TASK REQUIREMENTS
Which of the lines in the data mention the string "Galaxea"? List them all.
::::::::
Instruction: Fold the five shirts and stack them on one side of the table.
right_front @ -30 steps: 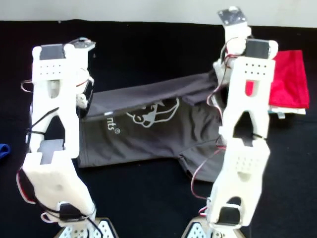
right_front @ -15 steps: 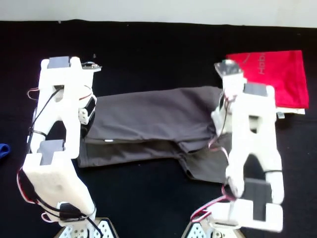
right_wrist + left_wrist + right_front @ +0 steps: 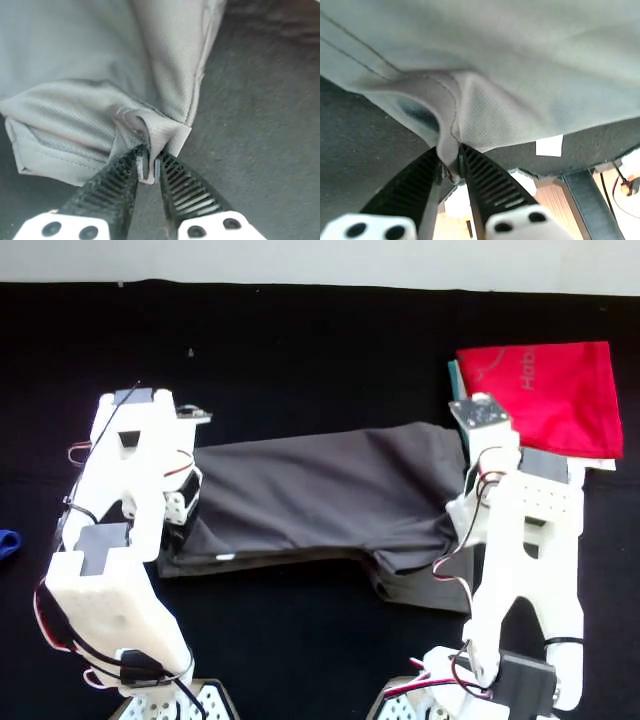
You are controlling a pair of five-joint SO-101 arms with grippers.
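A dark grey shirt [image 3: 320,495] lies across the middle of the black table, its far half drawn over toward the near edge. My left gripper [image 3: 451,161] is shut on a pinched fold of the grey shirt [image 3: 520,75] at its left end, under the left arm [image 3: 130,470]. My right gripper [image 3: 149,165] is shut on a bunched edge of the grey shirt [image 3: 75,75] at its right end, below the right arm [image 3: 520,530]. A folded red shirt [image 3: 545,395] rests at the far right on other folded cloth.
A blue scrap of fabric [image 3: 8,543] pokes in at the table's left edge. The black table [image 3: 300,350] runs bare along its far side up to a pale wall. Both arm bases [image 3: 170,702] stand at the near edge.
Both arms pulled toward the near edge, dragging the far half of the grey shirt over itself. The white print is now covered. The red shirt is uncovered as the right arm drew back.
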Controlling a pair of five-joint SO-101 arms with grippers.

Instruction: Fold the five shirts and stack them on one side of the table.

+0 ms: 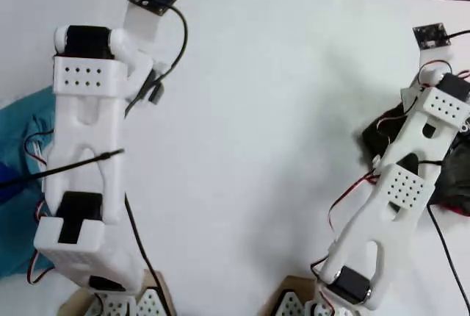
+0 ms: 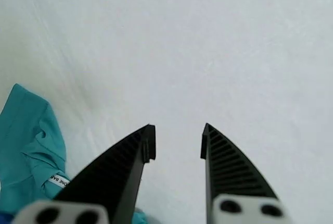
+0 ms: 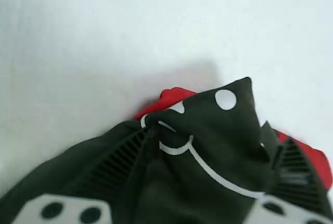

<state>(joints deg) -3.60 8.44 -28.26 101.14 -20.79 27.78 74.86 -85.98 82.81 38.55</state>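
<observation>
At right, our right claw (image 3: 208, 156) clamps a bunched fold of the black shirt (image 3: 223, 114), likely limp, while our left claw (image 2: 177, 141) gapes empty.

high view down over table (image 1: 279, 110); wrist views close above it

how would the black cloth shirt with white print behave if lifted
Probably floppy: the black cloth shirt with white print sits bunched in soft folds, so it would sag and drape rather than hold shape. Likely light for its size, since it looks like thin fabric. It may drag the red shirt lying partly under it.
</observation>
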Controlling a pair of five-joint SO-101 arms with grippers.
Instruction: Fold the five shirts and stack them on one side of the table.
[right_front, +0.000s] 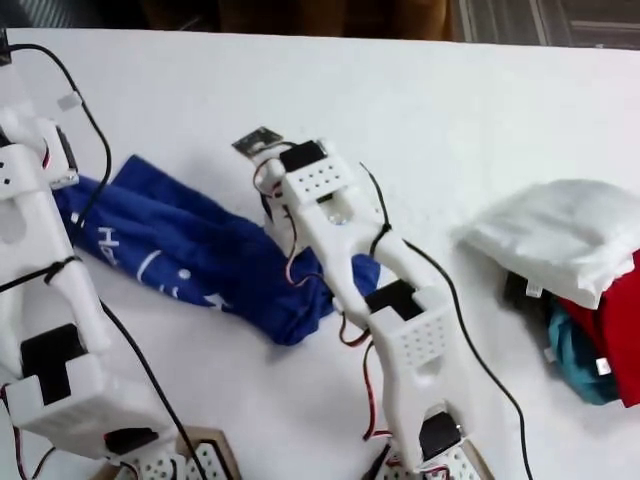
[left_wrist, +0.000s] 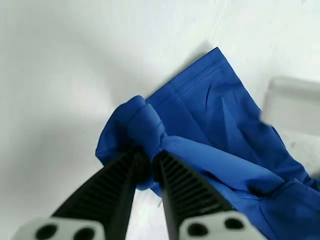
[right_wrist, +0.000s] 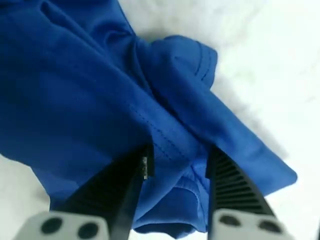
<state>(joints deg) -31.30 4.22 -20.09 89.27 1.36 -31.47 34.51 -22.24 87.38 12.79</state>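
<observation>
Item list for your station

- Table: white, with both of your arms mounted at its near edge
- Blue shirt: crumpled and unfolded, lying lengthwise on the table between your two arms, with white print facing up
- Left arm: stands at the shirt's outer end; your left jaws are clamped together on a bunched corner of the blue cloth
- Right arm: stretched over the shirt's other end; your right jaws stand apart, down on the cloth with a hemmed fold between them
- Pile at the right side of the table, well apart from the blue shirt: white shirt on top, with red shirt and teal shirt beneath, both partly covered
</observation>
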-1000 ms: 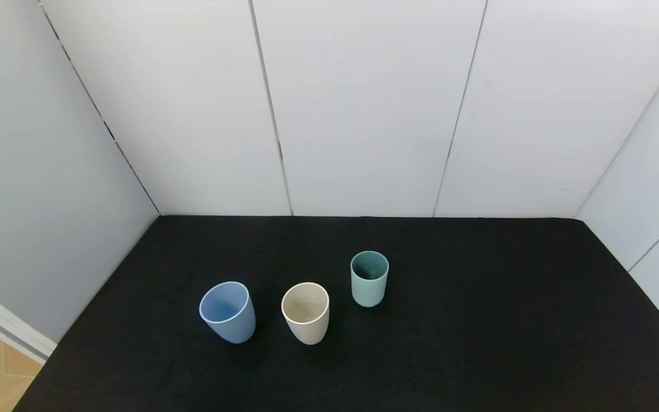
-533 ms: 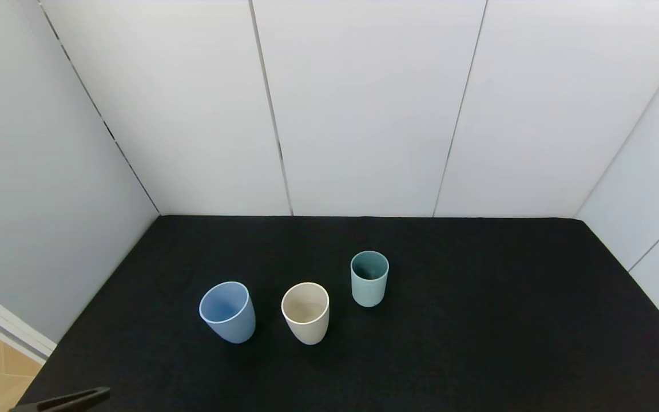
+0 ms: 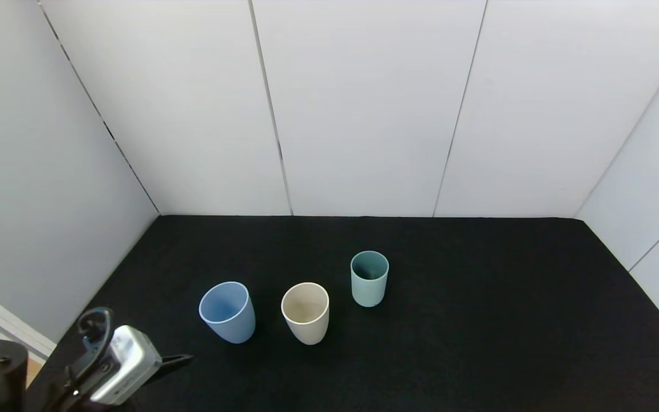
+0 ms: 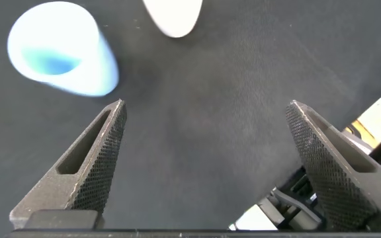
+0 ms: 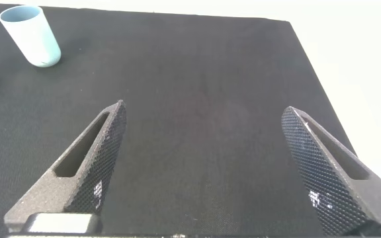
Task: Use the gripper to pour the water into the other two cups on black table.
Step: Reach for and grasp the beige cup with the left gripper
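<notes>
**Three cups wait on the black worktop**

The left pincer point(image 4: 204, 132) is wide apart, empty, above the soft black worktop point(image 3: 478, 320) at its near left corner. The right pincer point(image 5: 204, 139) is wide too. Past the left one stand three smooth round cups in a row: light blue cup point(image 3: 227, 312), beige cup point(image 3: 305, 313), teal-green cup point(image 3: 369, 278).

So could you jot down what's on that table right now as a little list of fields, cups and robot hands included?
surface: black table
middle cup: beige cup, upright
cup to robot's left: light blue cup, upright
cup to robot's right, farther back: teal-green cup, upright
left gripper: open, empty, over the table's near-left corner
right gripper: open, empty, outside the head view
water: not discernible
</notes>
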`<state>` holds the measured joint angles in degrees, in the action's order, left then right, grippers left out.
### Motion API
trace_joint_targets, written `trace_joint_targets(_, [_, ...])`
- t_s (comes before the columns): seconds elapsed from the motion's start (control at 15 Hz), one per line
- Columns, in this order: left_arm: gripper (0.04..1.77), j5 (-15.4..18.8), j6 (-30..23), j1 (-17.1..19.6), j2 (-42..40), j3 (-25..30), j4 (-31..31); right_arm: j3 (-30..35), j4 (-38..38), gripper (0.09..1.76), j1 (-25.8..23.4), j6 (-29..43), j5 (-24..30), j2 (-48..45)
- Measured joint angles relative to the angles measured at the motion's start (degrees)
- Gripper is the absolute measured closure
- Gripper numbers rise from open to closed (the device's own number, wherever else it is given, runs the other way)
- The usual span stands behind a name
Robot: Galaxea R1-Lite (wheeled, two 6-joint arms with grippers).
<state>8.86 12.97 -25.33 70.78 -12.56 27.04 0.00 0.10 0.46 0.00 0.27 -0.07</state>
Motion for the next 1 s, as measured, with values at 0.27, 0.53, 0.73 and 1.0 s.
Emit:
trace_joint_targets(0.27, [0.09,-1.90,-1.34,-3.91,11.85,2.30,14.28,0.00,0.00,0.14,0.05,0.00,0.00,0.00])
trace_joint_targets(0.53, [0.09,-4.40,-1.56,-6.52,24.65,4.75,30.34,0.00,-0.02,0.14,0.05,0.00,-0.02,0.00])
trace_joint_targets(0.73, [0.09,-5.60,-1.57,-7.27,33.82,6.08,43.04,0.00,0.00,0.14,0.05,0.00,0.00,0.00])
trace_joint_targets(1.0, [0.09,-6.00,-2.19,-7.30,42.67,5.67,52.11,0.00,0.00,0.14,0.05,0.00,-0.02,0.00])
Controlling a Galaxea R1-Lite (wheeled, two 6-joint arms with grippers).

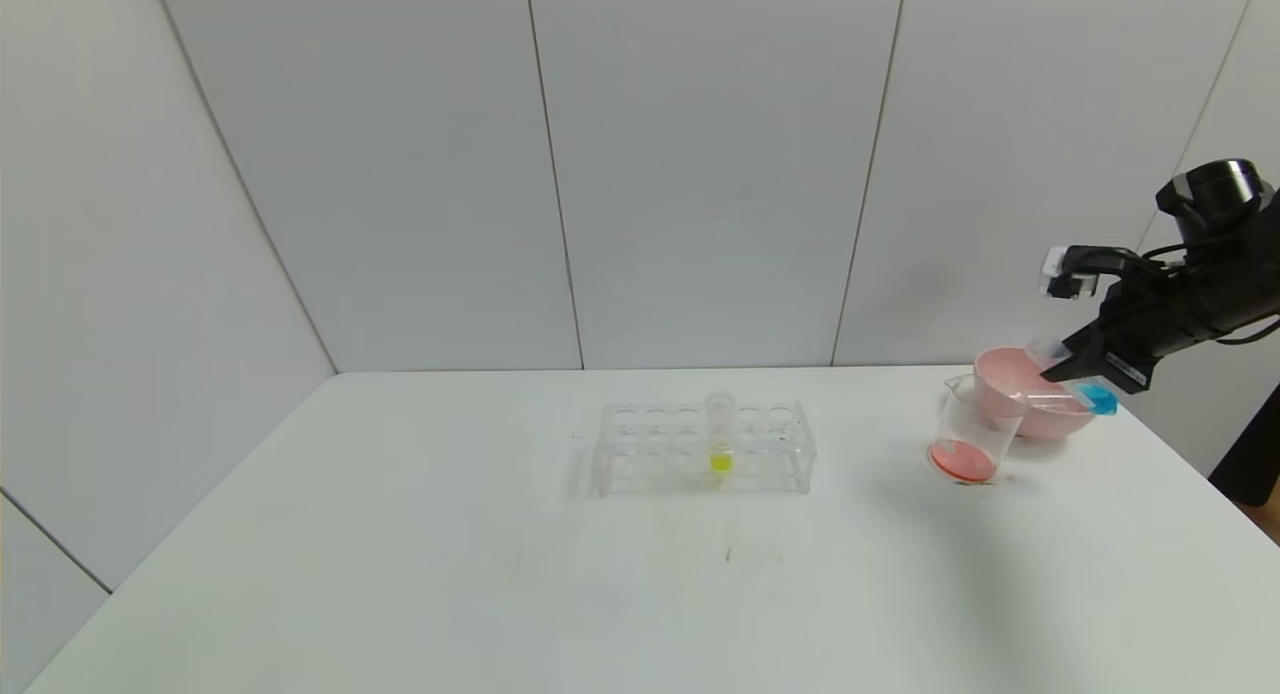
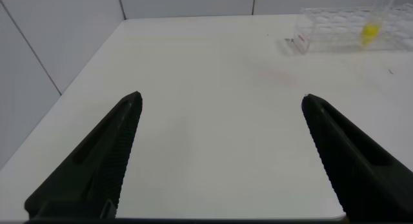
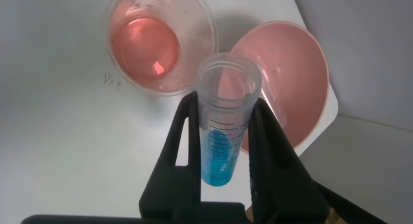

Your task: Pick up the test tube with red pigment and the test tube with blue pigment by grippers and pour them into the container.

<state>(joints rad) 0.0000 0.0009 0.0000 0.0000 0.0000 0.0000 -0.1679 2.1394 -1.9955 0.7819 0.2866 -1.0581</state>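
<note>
My right gripper (image 1: 1062, 366) is at the far right, shut on the test tube with blue pigment (image 1: 1098, 399). The tube is tilted, its open mouth toward the beaker and its blue end away. It hangs over the pink bowl. In the right wrist view the fingers (image 3: 184, 130) clamp the tube (image 3: 222, 143) on both sides, and blue liquid sits in its lower part. The container, a clear beaker (image 1: 965, 444) with a spout, holds orange-red liquid and also shows in the right wrist view (image 3: 161, 43). The test tube with red pigment is not in view. My left gripper (image 2: 221, 98) is open and empty over bare table.
A pink bowl (image 1: 1035, 399) stands just behind and right of the beaker, near the table's right edge; it also shows in the right wrist view (image 3: 290, 82). A clear rack (image 1: 700, 449) at the table's centre holds a tube with yellow liquid (image 1: 720, 444).
</note>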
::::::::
TASK RESULT
Robot: Galaxea R1-Lite (wheeled, two 6-joint arms with grippers).
Controlling a Galaxea R1-Lite (wheeled, two 6-joint arms with grippers).

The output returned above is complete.